Performance of a Convolutional Neural Network and Explainability Technique for 12-Lead Electrocardiogram Interpretation.

机构信息

RISE Lab, Department of Electrical Engineering and Computer Science, University of California, Berkeley, Berkeley.

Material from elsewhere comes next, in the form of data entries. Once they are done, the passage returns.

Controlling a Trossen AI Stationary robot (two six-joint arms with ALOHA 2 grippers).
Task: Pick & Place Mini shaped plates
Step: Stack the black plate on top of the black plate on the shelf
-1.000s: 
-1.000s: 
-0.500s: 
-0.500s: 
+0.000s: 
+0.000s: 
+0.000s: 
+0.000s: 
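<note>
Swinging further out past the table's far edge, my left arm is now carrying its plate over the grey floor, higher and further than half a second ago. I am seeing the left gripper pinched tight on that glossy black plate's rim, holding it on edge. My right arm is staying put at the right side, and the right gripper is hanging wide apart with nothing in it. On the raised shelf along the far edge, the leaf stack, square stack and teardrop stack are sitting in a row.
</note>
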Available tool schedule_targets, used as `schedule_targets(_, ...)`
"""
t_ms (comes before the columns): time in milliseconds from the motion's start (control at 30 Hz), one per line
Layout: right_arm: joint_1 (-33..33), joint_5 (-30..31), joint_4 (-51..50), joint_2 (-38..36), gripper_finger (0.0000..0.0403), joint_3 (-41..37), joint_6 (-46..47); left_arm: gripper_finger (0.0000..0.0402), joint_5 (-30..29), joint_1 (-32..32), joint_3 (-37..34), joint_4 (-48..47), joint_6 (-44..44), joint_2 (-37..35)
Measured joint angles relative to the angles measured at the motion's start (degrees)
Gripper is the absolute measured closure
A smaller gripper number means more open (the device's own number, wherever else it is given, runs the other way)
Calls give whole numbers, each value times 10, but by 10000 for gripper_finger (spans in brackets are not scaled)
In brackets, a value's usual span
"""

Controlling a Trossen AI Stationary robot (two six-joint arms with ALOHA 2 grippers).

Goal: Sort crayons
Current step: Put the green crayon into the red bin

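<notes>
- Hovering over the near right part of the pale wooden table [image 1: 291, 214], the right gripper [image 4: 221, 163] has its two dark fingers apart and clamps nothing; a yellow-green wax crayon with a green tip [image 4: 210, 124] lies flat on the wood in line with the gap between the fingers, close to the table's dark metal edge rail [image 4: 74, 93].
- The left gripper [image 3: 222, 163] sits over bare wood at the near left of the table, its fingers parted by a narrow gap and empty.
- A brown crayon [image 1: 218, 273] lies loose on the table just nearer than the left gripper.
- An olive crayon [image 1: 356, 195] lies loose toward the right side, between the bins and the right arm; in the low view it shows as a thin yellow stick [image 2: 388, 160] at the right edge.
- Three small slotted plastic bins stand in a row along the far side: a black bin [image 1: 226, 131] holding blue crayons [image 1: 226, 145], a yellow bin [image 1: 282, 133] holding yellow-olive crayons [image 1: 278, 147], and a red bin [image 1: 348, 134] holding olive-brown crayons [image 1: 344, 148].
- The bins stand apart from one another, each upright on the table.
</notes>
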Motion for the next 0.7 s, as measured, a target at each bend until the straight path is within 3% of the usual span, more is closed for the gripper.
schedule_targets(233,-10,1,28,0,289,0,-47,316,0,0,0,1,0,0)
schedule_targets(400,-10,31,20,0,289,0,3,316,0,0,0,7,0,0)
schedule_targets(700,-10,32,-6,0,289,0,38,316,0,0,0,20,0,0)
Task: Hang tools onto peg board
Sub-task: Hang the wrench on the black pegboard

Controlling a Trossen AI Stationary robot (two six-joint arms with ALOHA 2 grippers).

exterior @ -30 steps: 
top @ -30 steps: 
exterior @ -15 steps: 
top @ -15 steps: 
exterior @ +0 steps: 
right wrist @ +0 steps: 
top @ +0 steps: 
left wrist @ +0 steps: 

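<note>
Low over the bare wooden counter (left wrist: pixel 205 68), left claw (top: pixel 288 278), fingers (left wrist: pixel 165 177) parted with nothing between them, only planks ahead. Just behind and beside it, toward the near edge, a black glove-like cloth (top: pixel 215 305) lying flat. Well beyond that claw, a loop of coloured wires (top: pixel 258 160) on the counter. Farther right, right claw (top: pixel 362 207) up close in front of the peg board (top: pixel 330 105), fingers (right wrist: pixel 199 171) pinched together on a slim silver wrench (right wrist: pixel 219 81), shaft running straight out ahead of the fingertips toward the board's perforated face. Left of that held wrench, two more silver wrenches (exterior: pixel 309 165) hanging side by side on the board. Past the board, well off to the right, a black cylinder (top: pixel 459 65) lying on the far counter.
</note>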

Department of Medicine, Division of Cardiology, University of California, San Francisco, San Francisco.

出版信息

JAMA Cardiol. 2021 Nov 1;6(11):1285-1295. doi: 10.1001/jamacardio.2021.2746.

Abstract

IMPORTANCE

Millions of clinicians rely daily on automated preliminary electrocardiogram (ECG) interpretation. Critical comparisons of machine learning-based automated analysis against clinically accepted standards of care are lacking.

OBJECTIVE

To use readily available 12-lead ECG data to train and apply an explainability technique to a convolutional neural network (CNN) that achieves high performance against clinical standards of care.

DESIGN, SETTING, AND PARTICIPANTS: This cross-sectional study was conducted using data from January 1, 2003, to December 31, 2018. Data were obtained in a commonly available 12-lead ECG format from a single-center tertiary care institution. All patients aged 18 years or older who received ECGs at the University of California, San Francisco, were included, yielding a total of 365 009 patients. Data were analyzed from January 1, 2019, to March 2, 2021.

EXPOSURES

A CNN was trained to predict the presence of 38 diagnostic classes in 5 categories from 12-lead ECG data. A CNN explainability technique called LIME (Linear Interpretable Model-Agnostic Explanations) was used to visualize ECG segments contributing to CNN diagnoses.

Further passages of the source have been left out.